*** DATA SEGMENT ***
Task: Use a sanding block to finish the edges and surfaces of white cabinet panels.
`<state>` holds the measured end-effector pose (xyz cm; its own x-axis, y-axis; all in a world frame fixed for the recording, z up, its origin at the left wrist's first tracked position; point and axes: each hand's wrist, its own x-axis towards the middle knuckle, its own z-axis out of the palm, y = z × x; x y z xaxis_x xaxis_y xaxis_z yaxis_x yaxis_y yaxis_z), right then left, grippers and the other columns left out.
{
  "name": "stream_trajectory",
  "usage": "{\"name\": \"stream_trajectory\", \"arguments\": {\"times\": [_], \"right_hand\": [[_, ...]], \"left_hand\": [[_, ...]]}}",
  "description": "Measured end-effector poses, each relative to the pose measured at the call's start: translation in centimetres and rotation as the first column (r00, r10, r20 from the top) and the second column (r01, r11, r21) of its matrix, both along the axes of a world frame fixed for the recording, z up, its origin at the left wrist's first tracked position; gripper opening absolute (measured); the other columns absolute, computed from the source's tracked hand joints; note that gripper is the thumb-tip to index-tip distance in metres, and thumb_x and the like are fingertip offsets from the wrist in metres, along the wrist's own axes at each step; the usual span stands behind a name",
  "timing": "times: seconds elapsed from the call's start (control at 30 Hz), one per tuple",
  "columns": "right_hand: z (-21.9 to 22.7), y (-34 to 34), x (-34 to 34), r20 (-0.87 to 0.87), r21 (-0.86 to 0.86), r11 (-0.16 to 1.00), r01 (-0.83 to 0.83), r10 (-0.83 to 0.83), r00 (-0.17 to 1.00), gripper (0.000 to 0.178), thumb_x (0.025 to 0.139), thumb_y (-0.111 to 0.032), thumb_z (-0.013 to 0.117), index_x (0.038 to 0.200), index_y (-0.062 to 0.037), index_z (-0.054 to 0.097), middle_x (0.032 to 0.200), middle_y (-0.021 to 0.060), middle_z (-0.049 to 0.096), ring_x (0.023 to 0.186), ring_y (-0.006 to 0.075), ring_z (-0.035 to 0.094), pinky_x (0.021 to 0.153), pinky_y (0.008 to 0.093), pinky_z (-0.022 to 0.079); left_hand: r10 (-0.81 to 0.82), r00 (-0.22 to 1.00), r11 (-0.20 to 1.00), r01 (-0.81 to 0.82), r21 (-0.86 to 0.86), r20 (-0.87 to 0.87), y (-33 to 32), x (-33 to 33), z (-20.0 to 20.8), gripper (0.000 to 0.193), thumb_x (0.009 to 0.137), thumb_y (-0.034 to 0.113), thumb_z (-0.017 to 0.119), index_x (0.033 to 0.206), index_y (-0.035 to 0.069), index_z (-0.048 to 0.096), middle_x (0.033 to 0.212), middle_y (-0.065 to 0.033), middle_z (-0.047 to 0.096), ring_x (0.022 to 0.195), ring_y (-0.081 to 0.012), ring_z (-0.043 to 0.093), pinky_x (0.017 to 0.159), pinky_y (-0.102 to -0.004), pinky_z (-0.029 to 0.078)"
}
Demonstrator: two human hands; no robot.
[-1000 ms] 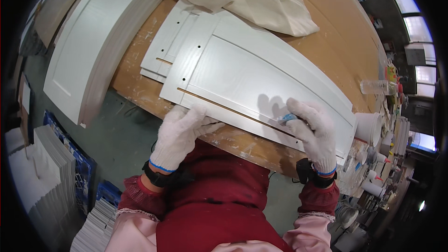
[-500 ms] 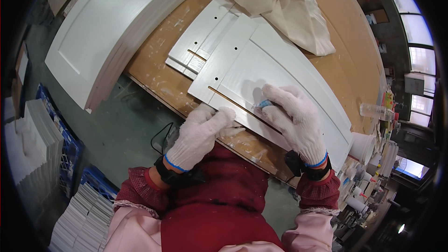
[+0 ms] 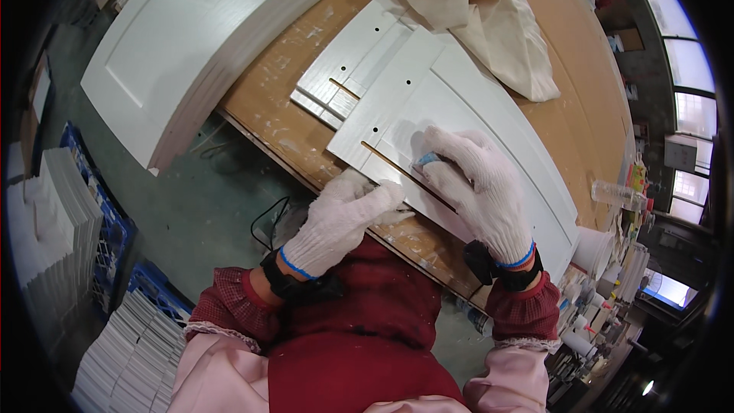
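Two gloved hands work on a white door panel [image 3: 474, 134] that lies slantwise on a wooden workbench [image 3: 592, 69], its near left corner close to the person's chest. The right hand [image 3: 474, 183] lies palm down on the panel, fingers curled and closed over a small blue block [image 3: 427, 159], which looks like a sanding pad; only its tip shows under the fingertips. The block rests on the panel face just beside a dark narrow groove [image 3: 405, 176] that runs along the near edge. The left hand [image 3: 344, 218] rests on the near left edge of the same panel, fingers bent and pressed flat, steadying it; it grips nothing that can be seen.

As a judgement, the rubbing is at the near left end of the panel, by the groove. No difference in finish between one part of the face and another can be made out, so how much is done cannot be told. The long stretch of panel running to the far right looks left to cover.

A second, smaller white panel [image 3: 355, 61] with drilled holes lies partly under the first one, to the far left, untouched. A beige cloth [image 3: 489, 19] is heaped at the far side of the bench. A large white door [image 3: 191, 38] leans off the bench's left edge, and stacks of white boards [image 3: 53, 222] stand on the floor to the left.
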<state>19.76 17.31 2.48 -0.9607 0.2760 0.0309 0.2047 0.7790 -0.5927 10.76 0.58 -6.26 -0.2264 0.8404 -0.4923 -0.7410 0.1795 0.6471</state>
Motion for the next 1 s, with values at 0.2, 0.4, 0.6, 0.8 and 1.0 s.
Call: {"name": "stream_trajectory", "arguments": {"times": [0.2,0.4,0.6,0.8,1.0], "right_hand": [[0.1,-0.2,-2.1,0.008,0.004,1.000,-0.019,0.019,1.000,0.024,0.079,-0.009,0.066,0.102,-0.0090,0.061,0.088,0.0114,0.060,0.086,0.0307,0.061,0.073,0.0384,0.050],[-0.6,-0.8,-3.5,-0.072,-0.135,0.991,0.022,-0.032,0.997,0.031,0.082,-0.008,0.068,0.113,-0.0064,0.063,0.096,0.0127,0.063,0.089,0.0283,0.063,0.076,0.0353,0.051],[-0.7,-0.1,-4.9,-0.144,-0.183,0.977,-0.111,0.085,0.986,0.032,0.085,-0.001,0.067,0.117,-0.0068,0.065,0.099,0.0109,0.064,0.088,0.0249,0.064,0.075,0.0316,0.051],[0.3,-0.2,-8.5,-0.090,-0.022,0.945,-0.327,0.324,0.942,0.035,0.082,0.000,0.065,0.116,-0.0095,0.063,0.096,0.0117,0.063,0.082,0.0257,0.064,0.070,0.0336,0.052],[0.7,-0.7,-9.1,0.011,-0.036,0.923,-0.382,0.383,0.924,0.043,0.080,0.005,0.067,0.120,-0.0103,0.066,0.104,0.0132,0.064,0.089,0.0261,0.066,0.075,0.0297,0.052]], "left_hand": [[0.129,0.985,0.986,-0.139,0.089,0.112,0.7,0.7,1.4,0.031,0.095,0.020,0.061,0.112,-0.006,0.060,0.102,-0.0075,0.066,0.093,-0.0130,0.063,0.083,-0.0270,0.053],[0.143,0.975,0.982,-0.161,0.100,0.170,0.5,0.7,0.3,0.030,0.095,0.020,0.062,0.113,-0.005,0.059,0.105,-0.0079,0.065,0.094,-0.0144,0.064,0.083,-0.0283,0.055],[0.123,0.971,0.987,-0.141,0.074,0.206,0.7,0.8,-0.1,0.033,0.097,0.022,0.061,0.116,-0.005,0.057,0.109,-0.0095,0.063,0.098,-0.0164,0.064,0.087,-0.0299,0.056],[0.139,0.952,0.977,-0.177,0.121,0.272,0.7,1.1,-1.0,0.041,0.100,0.027,0.056,0.125,-0.005,0.053,0.117,-0.0107,0.060,0.107,-0.0189,0.062,0.093,-0.0354,0.054],[0.141,0.967,0.973,-0.174,0.151,0.211,0.7,0.8,0.3,0.042,0.101,0.028,0.055,0.129,-0.003,0.052,0.119,-0.0106,0.060,0.111,-0.0204,0.060,0.098,-0.0372,0.050]]}}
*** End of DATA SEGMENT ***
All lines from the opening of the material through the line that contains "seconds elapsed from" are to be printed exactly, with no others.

[FINISHED EXERCISE]
Task: Use a sanding block to finish the edges and surfaces of white cabinet panels.
`<state>` holds the measured end-effector pose (xyz cm; its own x-axis, y-axis; all in a world frame fixed for the recording, z up, its origin at the left wrist's first tracked position; point and axes: each hand's wrist, its own x-axis towards the middle knuckle, its own z-axis out of the palm, y = z × x; x y z xaxis_x xaxis_y xaxis_z yaxis_x yaxis_y yaxis_z), right then left, grippers and the other columns left out.
{
  "name": "stream_trajectory",
  "usage": "{\"name\": \"stream_trajectory\", \"arguments\": {\"times\": [_], \"right_hand\": [[_, ...]], \"left_hand\": [[_, ...]]}}",
  "description": "Measured end-effector poses, each relative to the pose measured at the call's start: translation in centimetres and rotation as the first column (r00, r10, r20 from the top) and the second column (r01, r11, r21) of its matrix, both along the axes of a world frame fixed for the recording, z up, its origin at the left wrist's first tracked position; gripper opening absolute (measured); the other columns absolute, computed from the source's tracked hand joints; note that gripper is the thumb-tip to index-tip distance in metres, and thumb_x and the like are fingertip offsets from the wrist in metres, along the wrist's own axes at each step; the usual span stands behind a name",
  "timing": "times: seconds elapsed from the call's start (control at 30 Hz), one per tuple",

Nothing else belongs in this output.